**Your objective**
For the listing that follows, give again exactly the lines from the one with "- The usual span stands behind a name" to the one with "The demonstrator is", including both.

-------- Data provided --------

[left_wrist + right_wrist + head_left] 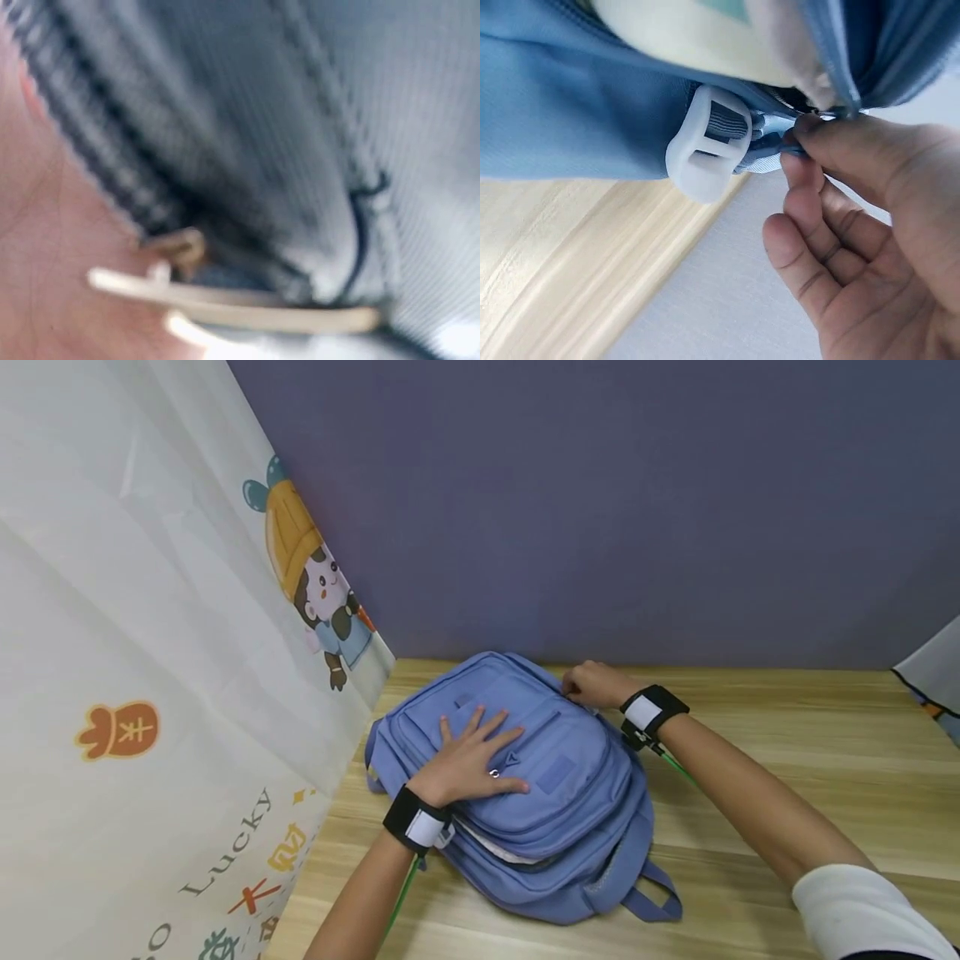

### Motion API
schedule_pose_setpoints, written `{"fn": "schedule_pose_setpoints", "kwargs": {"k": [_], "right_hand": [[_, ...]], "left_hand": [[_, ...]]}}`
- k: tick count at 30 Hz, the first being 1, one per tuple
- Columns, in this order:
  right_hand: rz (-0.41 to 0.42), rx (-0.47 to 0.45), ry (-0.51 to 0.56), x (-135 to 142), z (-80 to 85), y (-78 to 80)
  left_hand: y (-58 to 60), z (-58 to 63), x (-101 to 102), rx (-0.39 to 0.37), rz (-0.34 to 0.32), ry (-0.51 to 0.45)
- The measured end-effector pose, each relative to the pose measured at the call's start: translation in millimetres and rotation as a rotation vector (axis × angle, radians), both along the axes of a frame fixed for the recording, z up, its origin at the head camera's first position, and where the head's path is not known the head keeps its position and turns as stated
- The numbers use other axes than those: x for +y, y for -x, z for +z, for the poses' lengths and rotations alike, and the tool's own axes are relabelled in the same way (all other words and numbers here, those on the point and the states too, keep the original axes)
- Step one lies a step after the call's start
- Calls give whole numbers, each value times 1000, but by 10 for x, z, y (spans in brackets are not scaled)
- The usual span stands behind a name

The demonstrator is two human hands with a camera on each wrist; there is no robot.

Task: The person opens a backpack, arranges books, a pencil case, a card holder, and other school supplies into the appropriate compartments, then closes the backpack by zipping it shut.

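A blue backpack (581, 739) lies on its back on the wooden tabletop. Spread flat across its front panel, my left hand (474, 762) presses down with straight fingers. At the bag's far right edge, my right hand (597, 683) pinches a small blue zipper pull (791, 148) between thumb and forefinger, the other fingers loosely bent. The bag's zipper is partly undone there, and a pale rounded item (694, 41) shows inside the gap. Close up and blurred in the left wrist view are zipper teeth (90, 135) and a metal pull (232, 307) beside the hand.
A white plastic strap buckle (705, 150) hangs at the bag's side. One strap loop (660, 893) lies on the wooden tabletop (757, 752). A purple-grey wall (600, 510) stands behind, and a white printed sheet (150, 610) rises at the left.
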State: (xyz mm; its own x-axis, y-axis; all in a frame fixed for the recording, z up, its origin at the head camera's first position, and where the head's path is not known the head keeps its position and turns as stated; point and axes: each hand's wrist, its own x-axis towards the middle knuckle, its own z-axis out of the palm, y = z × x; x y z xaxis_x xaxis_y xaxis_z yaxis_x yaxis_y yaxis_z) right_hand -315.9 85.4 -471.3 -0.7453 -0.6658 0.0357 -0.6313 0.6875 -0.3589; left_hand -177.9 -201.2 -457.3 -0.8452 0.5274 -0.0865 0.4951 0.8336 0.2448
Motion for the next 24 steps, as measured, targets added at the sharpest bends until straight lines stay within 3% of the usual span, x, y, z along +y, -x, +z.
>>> {"fn": "schedule_pose_setpoints", "kwargs": {"k": [6,13,24], "right_hand": [[5,51,-34,106,-6,-121],[50,85,22,252,-36,-282],[34,159,46,515,-12,-706]], "left_hand": [[-15,-24,5,-2,7,-1],[-33,-39,-1,-1,11,-2],[-29,-43,7,2,11,-9]]}}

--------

**Answer for this exercise**
- The usual span stands behind a name

The demonstrator is two human hands with a camera on each wrist; there is no robot.

There is nothing more to the output.